Marihuana, haszysz, kokaina, mefedron – takimi narkotykami obracała grupa przestępcza, działająca na terenie Rzeszowa. Prokuratura posadziła na ławie oskarżonych 33 osoby.
Przeciwko 33 osobom akt oskarżenia trafił do Sądu Okręgowego w Rzeszowie. Śledztwo w tej sprawie prowadził Podkarpacki Wydział Zamiejscowy Departamentu ds. Przestępczości Zorganizowanej i Korupcji Prokuratury Krajowej w Rzeszowie (dawne „pezety”).
Jak poinformowała Prokuratura Krajowa, oskarżeni działali w zorganizowanej grupie przestępczej, która handlowała narkotykami na terenie Rzeszowa i województwa podkarpackiego. Za sam udział w grupie przed sądem odpowie 14 osób.
Według śledczych, narkotykowi gangsterzy obracali znacznymi ilościami marihuany, haszyszu, kokainy i mefedronu. Narkotyki przemycali z Czech do Polski. W tym przypadku jest mowa o przemycie ok. 26 kg marihuany.
– Kilkunastu oskarżonych przyznało się w całości do popełnienia zarzucanych im przestępstw oraz złożyło obszerne wyjaśnienia zgodne z zebranym materiałem dowodowym – poinformowała Prokuratura Krajowa.
Jednym z liderów grupy był 32-letni Kamil K. – od 2017 r. do 2020 r. wprowadził do sprzedaży ponad 65 kg marihuany i ponad 2 kg mefedronu. Wspólnik K., 28-letni Piotr M. w tym samym czasie na „czarny rynek” wprowadził 48 kg marihuany i ponad 2 kg mefedronu.

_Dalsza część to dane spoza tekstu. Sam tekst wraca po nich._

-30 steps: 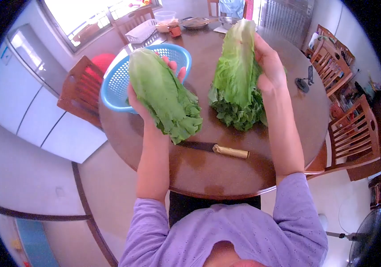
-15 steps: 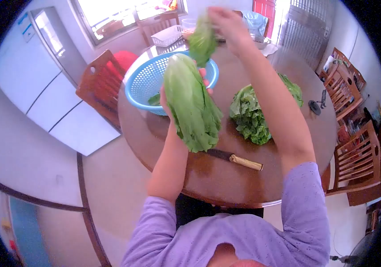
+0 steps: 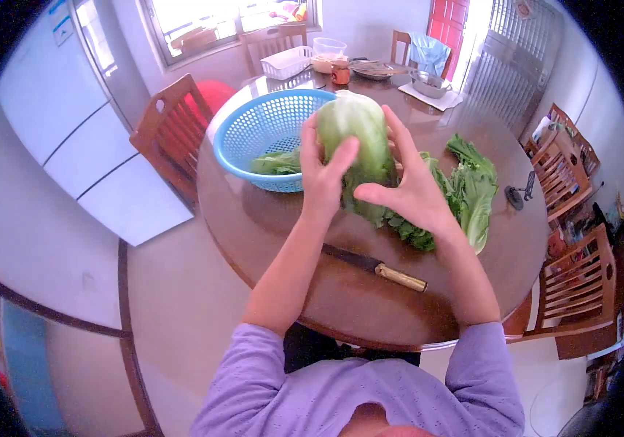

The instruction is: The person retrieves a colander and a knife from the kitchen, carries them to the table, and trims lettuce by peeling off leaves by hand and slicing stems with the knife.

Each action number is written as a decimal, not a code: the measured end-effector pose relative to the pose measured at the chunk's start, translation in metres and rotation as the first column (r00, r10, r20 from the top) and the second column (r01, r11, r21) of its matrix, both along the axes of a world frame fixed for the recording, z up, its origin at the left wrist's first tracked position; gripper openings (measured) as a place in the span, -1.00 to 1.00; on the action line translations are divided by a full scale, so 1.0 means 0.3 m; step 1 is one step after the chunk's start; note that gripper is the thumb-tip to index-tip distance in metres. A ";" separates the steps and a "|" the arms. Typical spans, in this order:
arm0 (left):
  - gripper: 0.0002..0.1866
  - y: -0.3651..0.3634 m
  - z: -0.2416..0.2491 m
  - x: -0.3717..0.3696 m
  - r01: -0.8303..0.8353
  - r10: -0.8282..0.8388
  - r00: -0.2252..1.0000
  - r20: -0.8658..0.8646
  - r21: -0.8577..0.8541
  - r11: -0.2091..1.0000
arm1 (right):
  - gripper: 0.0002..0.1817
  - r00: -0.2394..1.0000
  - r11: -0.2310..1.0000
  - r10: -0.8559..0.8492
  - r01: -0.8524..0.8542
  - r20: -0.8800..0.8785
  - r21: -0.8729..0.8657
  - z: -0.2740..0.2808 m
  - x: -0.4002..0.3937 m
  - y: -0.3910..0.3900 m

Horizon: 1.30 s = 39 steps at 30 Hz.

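Note:
In front of me, above the table, a head of Chinese cabbage [image 3: 367, 142] is held with its pale base up and its green leaves hanging down. My left hand [image 3: 324, 171] grips its left side, thumb across the front. On the right side, my right hand [image 3: 410, 182] curves around it, fingertips at its upper edge and thumb stretched across the front. Leafy greens [image 3: 474, 204] lie on the table beyond my right hand. A blue plastic basket [image 3: 242, 171] stands to the left with a green leaf [image 3: 277, 163] in it. Nearer me lies a knife [image 3: 399, 277] with a yellowish handle.
The round brown table [image 3: 268, 255] carries a white basket [image 3: 288, 63], a clear tub [image 3: 328, 54], a jar [image 3: 340, 73] and a metal bowl [image 3: 430, 84] at the far side. A small black stand [image 3: 519, 193] is at the right. Wooden chairs [image 3: 581, 280] surround the table.
The loose leaf has left my right hand, which has come down to the cabbage. The cabbage has moved right and turned more upright. A leaf shows more plainly inside the blue basket.

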<state>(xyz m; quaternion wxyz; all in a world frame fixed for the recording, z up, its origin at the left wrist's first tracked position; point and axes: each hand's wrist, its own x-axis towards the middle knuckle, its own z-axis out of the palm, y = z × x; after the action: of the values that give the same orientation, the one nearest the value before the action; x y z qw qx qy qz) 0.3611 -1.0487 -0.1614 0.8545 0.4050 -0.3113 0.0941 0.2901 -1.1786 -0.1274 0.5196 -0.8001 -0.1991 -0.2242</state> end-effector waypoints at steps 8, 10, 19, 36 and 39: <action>-0.52 -0.037 -0.018 -0.017 -0.044 0.007 0.980 0.197 0.186 0.982 | 0.00 0.983 0.962 0.129 -0.091 -0.131 0.259 -0.019 0.035 -0.124; -0.61 -0.024 -0.010 -0.023 -0.031 -0.004 0.988 0.155 0.218 0.976 | 0.00 0.951 0.934 0.254 -0.193 -0.177 0.300 -0.039 0.051 -0.186; -0.77 -0.011 -0.014 0.009 -0.066 0.031 0.991 0.131 0.271 0.960 | -0.02 0.804 0.810 0.509 -0.327 -0.308 0.486 -0.067 0.057 -0.230; -0.78 0.057 -0.010 0.082 0.243 -0.264 0.948 -0.179 -0.132 0.961 | 0.06 0.810 0.693 0.578 -0.424 -0.098 0.583 -0.053 0.071 -0.267; -0.77 0.073 -0.019 0.105 0.356 -0.407 0.890 -0.204 -0.247 0.901 | 0.05 0.775 0.598 0.632 -0.489 0.001 0.635 -0.018 0.060 -0.242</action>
<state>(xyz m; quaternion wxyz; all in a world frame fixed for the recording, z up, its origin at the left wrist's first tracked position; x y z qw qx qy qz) 0.3927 -1.0268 -0.1670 0.9254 0.2549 -0.2633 -0.0970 0.3080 -1.2513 -0.1329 0.8083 -0.5067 -0.2998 -0.0079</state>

Na handlu narkotykami Kamil K. – twierdzi prokuratura – zarobił ok. 450 tys. zł, a Piotr M. – 210 tys. zł. W trakcie śledztwa prokuratura położyła rękę na mieniu o wartości ponad 1,6 mln zł. 11 oskarżonych nadal siedzi za kratkami. Wszystkim grozi do 15 lat więzienia.